Meses atrás fui surpreendido por amigos a indicar que o velho e consagrado Atari 2600 poderia ser ligado à internet através de um cartucho especial. À princípio pensei que fosse alguma modificação maluca como fazem os fãs em seus projetos de Xbox Portátil, Tablet Playstation 5 ou Mega Drive Portátil que são basicamente idéias DIY e artesanalmente desenvolvidos na base da tentativa e erro… mas não, neste caso é um assunto profissional!
Vamos antes a um pouco de história bem resumida.
O videogame Atari 2600 foi um projecto da empresa Atari, lançado em 1977 após muitos anos de pesquisa e custos acima dos 100 milhões de dólares da época em desenvolvimento. Inicialmente o conceito se baseou em outro tipo de sistema, sem cartuchos e chamado então de “Stella”, mas logo depois foi alterado radicalmente para aceitar ser reprogramado por cartuchos removíveis e renomeado como Atari 2600 Video Computer System – (VCS) devido à influência do Fairchield Channel F – Video Entertainmnt System (VES) que possuía um revolucionário sistema de cartuchos removíveis, uma então obra de arte em engenharia eletrônica idealizado pela lenda Gerald Anderson Lawson (Jerry lawson).
Essa alteração de design permitindo ao console usar cartuchos somada com a visão de negócio em licenciar a conversão de diversos jogos directamente dos arcades levou a Atari ao facturamento superior aos 2 bilhões de dólares em 1980. A título de curiosidade lembro que foram estudados ainda os modelos seguintes, Atari 2700 (com comandos sem fio e nunca lançado oficialmente) e Atari 2800 também conhecido como “Cindy”, voltado apenas ao mercado japonês com novidades como 4 portas para controles, mas que acabou também não lançado oficialmente com exceção da rede de lojas SEARS que o adaptou ao mercado norte-americano e renomeou para “Sears Video Arcade II”.
Protótipo do Atari 2700 com comandos wifi (nunca lançado) Atari 2800 porém lançado com o nome SEARS Video Arcade 2
Algum tempo atrás empresas como a AT Games e outras licenciadas passaram a oferecer versões do Atari com variados nomes até que recentemente, quando completou 50 anos, a Atari ressurgiu das cinzas e relançou seu console original Atari 2600+, com os mesmos controles originais retrocompatíveis e melhorados, incluindo os paddles, jogos e também alguns cartuchos com o mesmo sistema multijogos que usavam chave para seleccionar!

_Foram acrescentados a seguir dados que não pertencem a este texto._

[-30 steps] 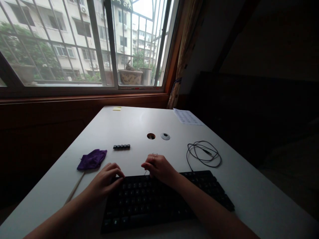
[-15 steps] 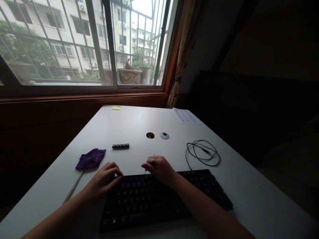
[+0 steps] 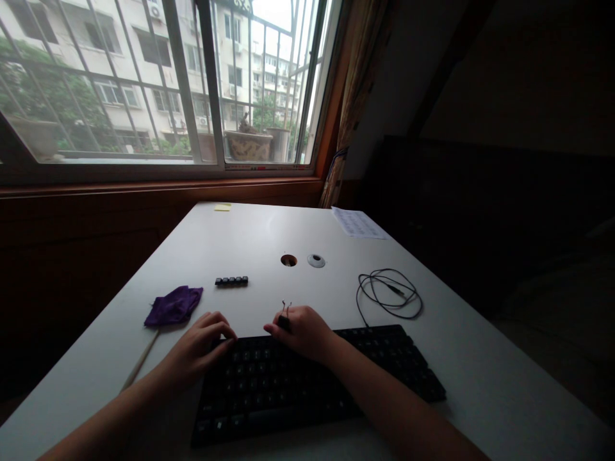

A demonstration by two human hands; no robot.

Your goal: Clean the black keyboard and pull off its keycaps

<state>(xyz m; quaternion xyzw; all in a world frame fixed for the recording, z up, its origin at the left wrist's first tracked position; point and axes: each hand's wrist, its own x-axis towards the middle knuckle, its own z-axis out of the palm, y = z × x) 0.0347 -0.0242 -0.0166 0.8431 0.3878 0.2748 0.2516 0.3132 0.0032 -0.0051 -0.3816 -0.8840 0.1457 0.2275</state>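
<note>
A black keyboard (image 3: 269,384) lies on the white desk. My left hand (image 3: 211,333) is at its upper left corner, fingers bent and gripping the edge. Above the top row, my right hand (image 3: 305,326) is closed round a wire keycap puller (image 3: 287,307), whose thin prongs stick up. A black keycap (image 3: 284,323) shows beside the fingers of that hand, apparently caught in the puller. Further back on the desk, several black keycaps (image 3: 231,281) stand in a row.
Left of the keyboard lies a brush with a purple cloth (image 3: 173,306) over its head. A coiled black cable (image 3: 389,293) is to the right. Behind are a cable hole (image 3: 289,260), its grey cover (image 3: 316,260), a printed sheet (image 3: 359,223) and a yellow sticky note (image 3: 222,207).
My right hand has shifted slightly left and turned, lifting the puller, and a black keycap now shows at it. My left hand keeps its place on the keyboard corner.
</note>
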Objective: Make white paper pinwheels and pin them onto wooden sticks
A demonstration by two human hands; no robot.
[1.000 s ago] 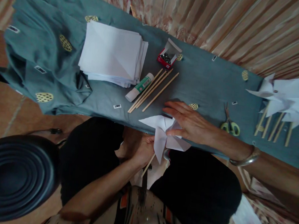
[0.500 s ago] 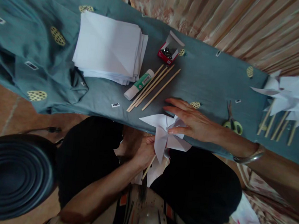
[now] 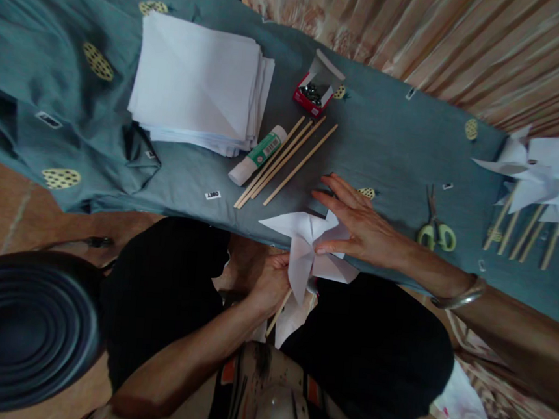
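Observation:
A white paper pinwheel [image 3: 302, 254] on a thin wooden stick [image 3: 276, 317] is held over my lap, at the table's near edge. My left hand [image 3: 271, 284] is closed around the stick just under the blades; part of its fingers is hidden behind the paper. My right hand [image 3: 356, 223] hovers over the pinwheel's right side with its fingers spread. Its thumb lies at the blades near the centre, and I cannot tell whether it presses on them. A silvery bracelet [image 3: 458, 295] circles the right wrist.
On the teal cloth [image 3: 402, 155] lie a stack of white paper [image 3: 197, 78], a glue stick [image 3: 258, 155], several wooden sticks [image 3: 300, 166], an open red box of small metal pieces [image 3: 313, 95], scissors [image 3: 435, 229] and finished pinwheels [image 3: 541, 174]. A dark round stool [image 3: 24, 330] stands at left.
My right hand's fingers have lifted and spread a little over the pinwheel. My left hand keeps its hold on the stick. The view has shifted slightly.

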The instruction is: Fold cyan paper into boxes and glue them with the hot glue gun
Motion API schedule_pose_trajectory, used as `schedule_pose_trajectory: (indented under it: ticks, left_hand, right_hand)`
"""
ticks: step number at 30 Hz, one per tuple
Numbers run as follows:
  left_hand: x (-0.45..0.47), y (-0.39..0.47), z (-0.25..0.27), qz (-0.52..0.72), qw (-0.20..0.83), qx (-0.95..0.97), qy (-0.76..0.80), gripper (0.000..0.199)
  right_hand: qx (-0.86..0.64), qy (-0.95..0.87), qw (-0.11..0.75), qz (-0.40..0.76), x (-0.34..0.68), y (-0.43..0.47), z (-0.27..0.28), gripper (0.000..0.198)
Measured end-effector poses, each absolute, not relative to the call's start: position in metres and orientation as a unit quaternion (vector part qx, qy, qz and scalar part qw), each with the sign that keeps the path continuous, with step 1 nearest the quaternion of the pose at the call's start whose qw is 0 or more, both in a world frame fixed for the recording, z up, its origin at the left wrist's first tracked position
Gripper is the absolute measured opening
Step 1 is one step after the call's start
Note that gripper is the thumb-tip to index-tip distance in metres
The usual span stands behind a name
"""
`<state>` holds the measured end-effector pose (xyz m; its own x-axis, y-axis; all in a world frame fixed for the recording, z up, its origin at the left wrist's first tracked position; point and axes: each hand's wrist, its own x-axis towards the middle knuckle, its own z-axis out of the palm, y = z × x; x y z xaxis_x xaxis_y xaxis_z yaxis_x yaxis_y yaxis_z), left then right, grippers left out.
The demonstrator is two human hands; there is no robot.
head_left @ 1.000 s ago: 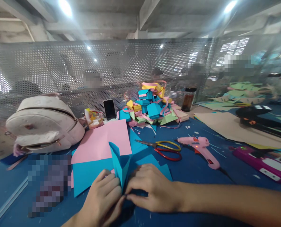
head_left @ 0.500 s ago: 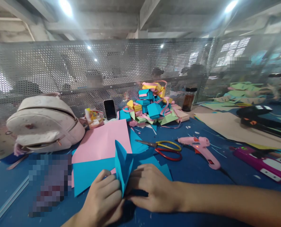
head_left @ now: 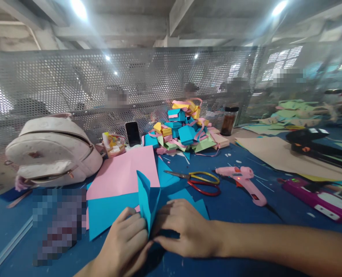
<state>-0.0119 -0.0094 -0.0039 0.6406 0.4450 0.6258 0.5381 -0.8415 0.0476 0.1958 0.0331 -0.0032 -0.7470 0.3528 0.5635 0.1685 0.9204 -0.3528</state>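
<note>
A folded piece of blue paper [head_left: 146,202] stands upright between my two hands, its upper flaps fanned apart. My left hand [head_left: 130,234] is closed on its left side, fingers curled. From the right, my right hand [head_left: 185,227] pinches the same paper low down, thumb close to the left hand's thumb. The fold's bottom edge is partly hidden by my fingers. Just beyond lie a pink sheet [head_left: 127,169] and blue sheets [head_left: 110,211], overlapping on the table. Scissors [head_left: 200,181] with yellow and red handles rest past my right hand, beside a pink glue gun [head_left: 243,181].
A heap of folded paper pieces [head_left: 185,132] stands at the back, near a phone [head_left: 133,134] and a bottle [head_left: 229,121]. A white backpack [head_left: 52,154] sits left. At right are a purple power strip [head_left: 321,200], a black stapler-like tool [head_left: 306,140] and brown sheets [head_left: 269,152]. Behind runs a perforated metal screen [head_left: 148,77].
The blue paper's upper flaps lean slightly more to the left. Both hands keep their grip in nearly the same place, and the whole view has shifted a little.
</note>
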Motion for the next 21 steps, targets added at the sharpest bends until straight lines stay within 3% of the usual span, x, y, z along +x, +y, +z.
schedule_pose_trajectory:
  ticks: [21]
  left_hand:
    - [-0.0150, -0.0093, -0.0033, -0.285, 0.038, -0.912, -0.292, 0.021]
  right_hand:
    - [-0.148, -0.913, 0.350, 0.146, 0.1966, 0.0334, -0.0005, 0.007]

Por falar nos 50 anos da Atari recomendo para quem for fã o jogo Atari 50th Anniversary disponível para Playstation, Xbox e Nintendo Switch, contendo uma timeline com jogos desde o Atari 2600 até o Jaguar, incluindo alguns títulos raros e in-games desbloqueáveis! Um must-have!
Observação: o Atari 2600+ é um console moderno, com hdmi, compatível com televisores novos, mas utiliza em sua base um sistema de emulação baseado num firmware em constante actualização. Este cartucho com wifi, alguns jogos e multicarts/everdrives ainda NÃO SÃO compatíveis com o Atari 2600+ até a data deste artigo.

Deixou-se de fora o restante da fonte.